* [ASSIGNMENT]: All of the data that follows should be retyped exactly, please, except the pictures.

⁂

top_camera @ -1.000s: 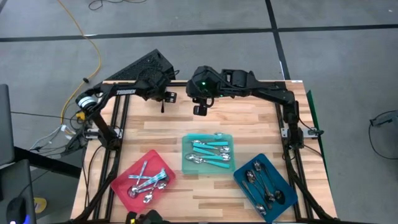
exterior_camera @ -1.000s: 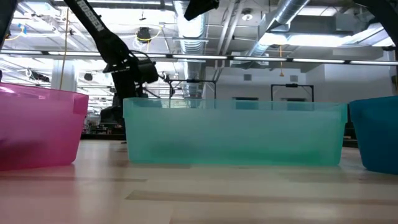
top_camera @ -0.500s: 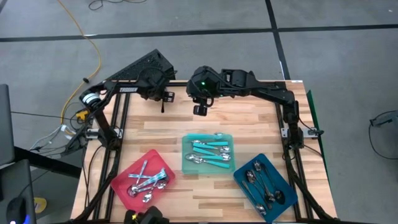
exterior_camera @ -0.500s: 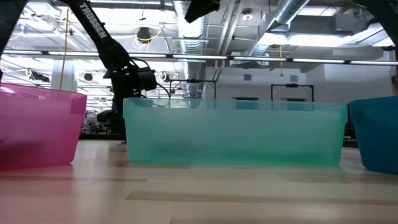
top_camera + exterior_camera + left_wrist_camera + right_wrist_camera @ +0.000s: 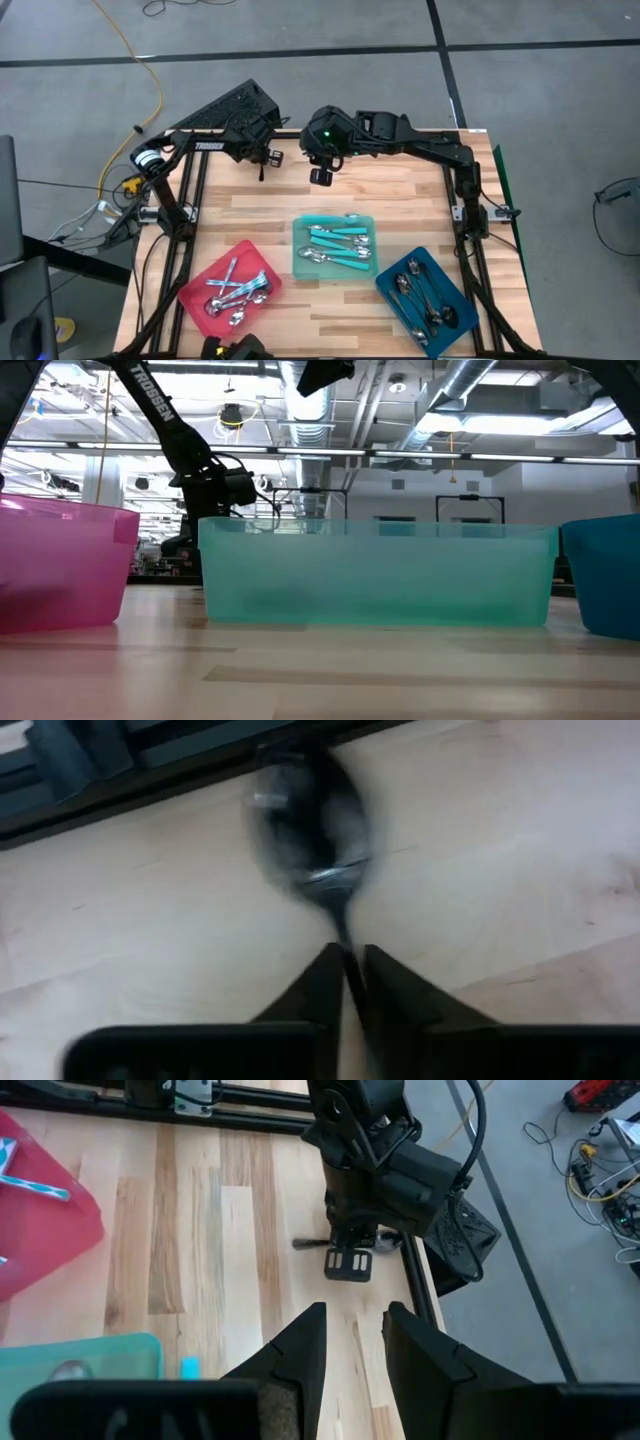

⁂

* [ANSWER FOR THIS EXERCISE]:
top_camera @ -1.000s: 
exterior_camera @ -1.000s: 
top_camera @ -0.500s: 
exterior_camera @ -0.500s: 
top_camera + exterior_camera + left_wrist_camera + right_wrist_camera @ +0.000s: 

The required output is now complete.